GoogleKmsSecretKey (OpenAM Server Only 7.5.0 Documentation)

java.lang.Object

org.forgerock.secrets.gcpkms.GoogleKmsKey

org.forgerock.secrets.gcpkms.GoogleKmsSecretKey

All Implemented Interfaces:: Serializable, Key, SecretKey, Destroyable

public class GoogleKmsSecretKey extends GoogleKmsKey implements SecretKey

A symmetric secret key stored in Google KMS.

See Also:

Serialized Form

Method Summary

Modifier and Type

Method

Description

byte[]

encrypt(byte[] plaintext)

Encrypts the given plaintext with this key.

byte[]

encryptWithAssociatedData(byte[] plaintext, byte[] associatedData)

Encrypts the given plaintext with this key.
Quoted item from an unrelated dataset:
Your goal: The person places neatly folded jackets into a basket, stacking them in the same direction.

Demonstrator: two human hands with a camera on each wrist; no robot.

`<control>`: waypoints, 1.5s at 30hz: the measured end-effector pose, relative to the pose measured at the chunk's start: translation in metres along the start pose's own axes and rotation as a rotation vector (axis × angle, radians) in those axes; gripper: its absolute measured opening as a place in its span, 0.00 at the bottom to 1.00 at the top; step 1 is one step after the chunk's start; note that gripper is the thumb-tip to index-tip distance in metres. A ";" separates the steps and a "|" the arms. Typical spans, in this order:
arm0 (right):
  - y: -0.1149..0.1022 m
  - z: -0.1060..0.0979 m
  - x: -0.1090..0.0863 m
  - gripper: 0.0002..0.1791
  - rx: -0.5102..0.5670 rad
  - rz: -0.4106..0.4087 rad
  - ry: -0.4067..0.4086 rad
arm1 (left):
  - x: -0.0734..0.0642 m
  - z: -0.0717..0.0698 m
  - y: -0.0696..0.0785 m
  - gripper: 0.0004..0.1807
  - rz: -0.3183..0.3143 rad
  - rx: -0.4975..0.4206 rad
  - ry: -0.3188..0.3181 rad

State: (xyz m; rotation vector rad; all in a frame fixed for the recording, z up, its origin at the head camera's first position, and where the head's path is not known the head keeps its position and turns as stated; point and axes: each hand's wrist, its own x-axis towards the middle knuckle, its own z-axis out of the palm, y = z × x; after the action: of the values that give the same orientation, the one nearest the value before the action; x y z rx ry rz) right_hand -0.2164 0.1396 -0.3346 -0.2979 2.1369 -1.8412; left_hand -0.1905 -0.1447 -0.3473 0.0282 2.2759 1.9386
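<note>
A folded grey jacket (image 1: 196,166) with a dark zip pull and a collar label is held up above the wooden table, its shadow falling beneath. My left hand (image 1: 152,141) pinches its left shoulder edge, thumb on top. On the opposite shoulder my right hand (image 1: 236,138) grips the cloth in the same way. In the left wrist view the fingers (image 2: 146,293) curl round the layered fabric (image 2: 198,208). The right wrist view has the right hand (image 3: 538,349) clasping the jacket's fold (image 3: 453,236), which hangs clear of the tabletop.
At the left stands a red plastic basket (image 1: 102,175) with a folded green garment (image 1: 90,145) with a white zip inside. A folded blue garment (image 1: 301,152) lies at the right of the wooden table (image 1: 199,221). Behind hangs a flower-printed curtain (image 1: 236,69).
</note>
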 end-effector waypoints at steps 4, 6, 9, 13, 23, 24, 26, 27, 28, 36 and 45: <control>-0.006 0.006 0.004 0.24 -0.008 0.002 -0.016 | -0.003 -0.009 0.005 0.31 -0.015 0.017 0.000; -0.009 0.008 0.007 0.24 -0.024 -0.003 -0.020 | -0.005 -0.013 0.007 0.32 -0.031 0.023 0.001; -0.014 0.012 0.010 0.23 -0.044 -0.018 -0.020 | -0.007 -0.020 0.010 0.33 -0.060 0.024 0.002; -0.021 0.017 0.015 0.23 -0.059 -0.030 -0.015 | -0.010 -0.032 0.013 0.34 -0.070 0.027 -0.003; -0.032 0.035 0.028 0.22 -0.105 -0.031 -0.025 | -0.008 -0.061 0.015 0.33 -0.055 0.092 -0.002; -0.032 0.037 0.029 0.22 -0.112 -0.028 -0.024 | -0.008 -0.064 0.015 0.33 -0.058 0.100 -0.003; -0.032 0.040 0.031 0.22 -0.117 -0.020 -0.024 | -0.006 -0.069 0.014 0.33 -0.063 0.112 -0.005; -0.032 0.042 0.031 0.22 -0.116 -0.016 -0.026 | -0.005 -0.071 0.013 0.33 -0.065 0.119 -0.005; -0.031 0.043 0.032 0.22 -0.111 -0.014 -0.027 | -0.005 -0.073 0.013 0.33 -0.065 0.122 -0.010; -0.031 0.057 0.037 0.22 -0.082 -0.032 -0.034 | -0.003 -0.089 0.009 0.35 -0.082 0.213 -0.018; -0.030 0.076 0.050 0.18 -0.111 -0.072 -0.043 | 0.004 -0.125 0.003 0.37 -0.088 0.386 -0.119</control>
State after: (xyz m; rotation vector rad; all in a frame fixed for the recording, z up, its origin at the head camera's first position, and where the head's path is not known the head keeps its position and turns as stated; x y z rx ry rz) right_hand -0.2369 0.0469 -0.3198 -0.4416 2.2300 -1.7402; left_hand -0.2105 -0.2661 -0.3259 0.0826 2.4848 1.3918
Methods inherited from class org.forgerock.secrets.gcpkms.GoogleKmsKey
decrypt, decryptWithAssociatedData, getAlgorithm, getEncoded, getFormat

Methods inherited from class java.lang.Object
clone, equals, finalize, getClass, hashCode, notify, notifyAll, toString, wait, wait, wait

Methods inherited from interface javax.security.auth.Destroyable
destroy, isDestroyed

Methods inherited from interface java.security.Key
getAlgorithm, getEncoded, getFormat

Method Details
- encrypt
  
  public byte[] encrypt(byte[] plaintext)
  
  Encrypts the given plaintext with this key.
  
  Parameters:
  
  plaintext - the plaintext to encrypt.
  
  Returns:
  
  the encrypted data.
  
  Throws:
  
  com.google.api.gax.rpc.ApiException - if an error occurs.
- encryptWithAssociatedData
  
  public byte[] encryptWithAssociatedData(byte[] plaintext, byte[] associatedData)
  
  Encrypts the given plaintext with this key. The associated data will be included in the authentication tag calculation but not encrypted and not included in the resulting ciphertext. The same associated data must be provided
  
  Parameters:
  
  plaintext - the plaintext to encrypt.
  
  associatedData - the associated data to include in the authentication tag (may be null).
  
  Returns:
  
  the encrypted data.
  
  Throws:
  
  com.google.api.gax.rpc.ApiException - if an error occurs.